62

I see already a un-answered question here on.

My question is -

Is EF really production ready for large application?

The question originated from these underlying questions -

  1. EF pulls all the records into memory then performs the query operation. How EF would behave when table has around ~1000 records?
  2. For simple edit I have to pull the record edit it and then push to db using SaveChanges()
Gert Arnold
  • 105,341
  • 31
  • 202
  • 291
Abhijeet
  • 13,562
  • 26
  • 94
  • 175
  • 1) EF doesn't pull all the records into memory to do a query. 2) Okay... what does that have to do with large-scale applications? – rliu Oct 11 '13 at 06:21
  • Don't mix: Large data to update vs. large application. EF is very handy for every-day data operations, i.e. displaying, editing, adding single records. It is not optimized to do bulk insert/update operations but there are discussions and attempts and solutions to that. See [this SO Q&A](http://stackoverflow.com/questions/12751258/batch-update-delete-ef5) for more information. – alzaimar Oct 11 '13 at 06:24
  • 1
    @roliu We wanted to make sure not to pull whole tuple when there is a need to update only one value. – Abhijeet Oct 11 '13 at 06:49
  • You shouldn't be changing the post title and tags. EF Core is totally different system, so what you did invalidates all current answers. You should revert them and ask a new question instead. – Ivan Stoev Jan 07 '18 at 02:50

5 Answers5

160

I faced a similar situation where we had a large database with many tables 7- 10 million records each. we used Entity framework to display the data. To get nice performance here's what I learned; My 10 Golden rules for Entity Framework:

  1. Understand that call to database made only when the actual records are required. all the operations are just used to make the query (SQL) so try to fetch only a piece of data rather then requesting a large number of records. Trim the fetch size as much as possible

  2. Yes, (In some cases stored procedures are a better choice, they are not that evil as some make you believe), you should use stored procedures where necessary. Import them into your model and have function imports for them. You can also call them directly ExecuteStoreCommand(), ExecuteStoreQuery<>(). Same goes for functions and views but EF has a really odd way of calling functions "SELECT dbo.blah(@id)".

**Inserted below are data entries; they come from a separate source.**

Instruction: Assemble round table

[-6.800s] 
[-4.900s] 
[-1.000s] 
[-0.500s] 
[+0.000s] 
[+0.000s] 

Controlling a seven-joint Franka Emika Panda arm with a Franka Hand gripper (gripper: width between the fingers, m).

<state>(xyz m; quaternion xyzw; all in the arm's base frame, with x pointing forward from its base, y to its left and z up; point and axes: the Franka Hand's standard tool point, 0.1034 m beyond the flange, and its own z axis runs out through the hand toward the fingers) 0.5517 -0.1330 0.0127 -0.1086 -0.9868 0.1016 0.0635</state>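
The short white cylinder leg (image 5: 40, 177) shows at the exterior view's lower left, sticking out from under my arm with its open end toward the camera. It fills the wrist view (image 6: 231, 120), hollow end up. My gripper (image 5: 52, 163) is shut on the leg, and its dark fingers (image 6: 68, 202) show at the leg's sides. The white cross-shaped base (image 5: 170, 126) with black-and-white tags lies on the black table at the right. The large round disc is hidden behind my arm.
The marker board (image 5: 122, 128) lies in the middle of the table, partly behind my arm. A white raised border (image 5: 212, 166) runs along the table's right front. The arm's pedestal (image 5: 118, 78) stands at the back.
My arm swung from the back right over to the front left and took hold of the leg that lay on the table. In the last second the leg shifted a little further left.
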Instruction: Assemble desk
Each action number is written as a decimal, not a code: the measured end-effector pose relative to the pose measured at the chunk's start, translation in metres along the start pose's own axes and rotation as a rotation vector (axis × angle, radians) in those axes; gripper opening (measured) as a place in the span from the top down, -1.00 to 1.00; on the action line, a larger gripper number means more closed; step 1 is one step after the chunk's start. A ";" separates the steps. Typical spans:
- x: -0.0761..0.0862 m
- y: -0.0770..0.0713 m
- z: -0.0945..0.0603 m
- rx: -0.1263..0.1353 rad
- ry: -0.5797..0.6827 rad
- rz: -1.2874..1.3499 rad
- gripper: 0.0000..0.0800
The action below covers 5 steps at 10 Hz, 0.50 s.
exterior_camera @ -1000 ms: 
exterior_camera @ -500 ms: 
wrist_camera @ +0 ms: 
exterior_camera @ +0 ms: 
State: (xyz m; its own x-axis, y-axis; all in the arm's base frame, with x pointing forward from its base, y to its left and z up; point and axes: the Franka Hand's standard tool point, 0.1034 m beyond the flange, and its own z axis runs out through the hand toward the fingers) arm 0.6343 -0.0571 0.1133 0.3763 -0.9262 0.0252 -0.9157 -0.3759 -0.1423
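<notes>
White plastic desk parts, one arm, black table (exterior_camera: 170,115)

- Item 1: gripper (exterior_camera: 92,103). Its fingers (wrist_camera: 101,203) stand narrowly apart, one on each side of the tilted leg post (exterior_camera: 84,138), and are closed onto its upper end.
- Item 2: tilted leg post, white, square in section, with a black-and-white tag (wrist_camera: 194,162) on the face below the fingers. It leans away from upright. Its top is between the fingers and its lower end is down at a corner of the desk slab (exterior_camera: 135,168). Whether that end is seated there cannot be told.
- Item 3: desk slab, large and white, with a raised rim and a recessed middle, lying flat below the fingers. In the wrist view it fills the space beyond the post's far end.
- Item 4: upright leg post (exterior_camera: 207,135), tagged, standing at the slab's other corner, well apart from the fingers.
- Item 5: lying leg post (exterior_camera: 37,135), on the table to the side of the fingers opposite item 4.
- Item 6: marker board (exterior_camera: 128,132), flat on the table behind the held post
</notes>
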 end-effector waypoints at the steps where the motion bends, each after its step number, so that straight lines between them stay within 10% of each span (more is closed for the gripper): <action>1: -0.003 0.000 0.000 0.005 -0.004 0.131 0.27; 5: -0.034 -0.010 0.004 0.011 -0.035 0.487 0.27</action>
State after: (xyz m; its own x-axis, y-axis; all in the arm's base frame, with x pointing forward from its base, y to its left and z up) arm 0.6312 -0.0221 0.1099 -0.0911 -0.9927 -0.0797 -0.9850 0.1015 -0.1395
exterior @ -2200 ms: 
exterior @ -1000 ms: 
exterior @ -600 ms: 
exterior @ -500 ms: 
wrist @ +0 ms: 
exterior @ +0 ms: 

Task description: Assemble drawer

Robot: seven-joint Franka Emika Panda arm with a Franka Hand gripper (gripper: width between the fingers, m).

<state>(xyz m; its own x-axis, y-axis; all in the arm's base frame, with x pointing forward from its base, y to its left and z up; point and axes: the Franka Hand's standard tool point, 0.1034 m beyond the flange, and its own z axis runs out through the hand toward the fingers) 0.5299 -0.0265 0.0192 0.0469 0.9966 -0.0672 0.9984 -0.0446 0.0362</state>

  3. EF performs slower when it has to populate an Entity with deep hierarchy. be extremely careful with entities with deep hierarchy

  4. Sometimes when you are requesting records and you are not required to modify them you should tell EF not to watch the property changes (AutoDetectChanges). that way record retrieval is much faster

  5. Indexing of database is good but in case of EF it becomes very important. The columns you use for retrieval and sorting should be properly indexed.

  6. When you model is large, VS2010/VS2012 Model designer gets real crazy. so break your model into medium sized models. There is a limitation that the Entities from different models cannot be shared even though they may be pointing to the same table in the database.

  7. When you have to make changes in the same entity at different places, use the same entity, make changes and save it only once. The point is to AVOID retrieving the same record, make changes & save it multiple times. (Real performance gain tip).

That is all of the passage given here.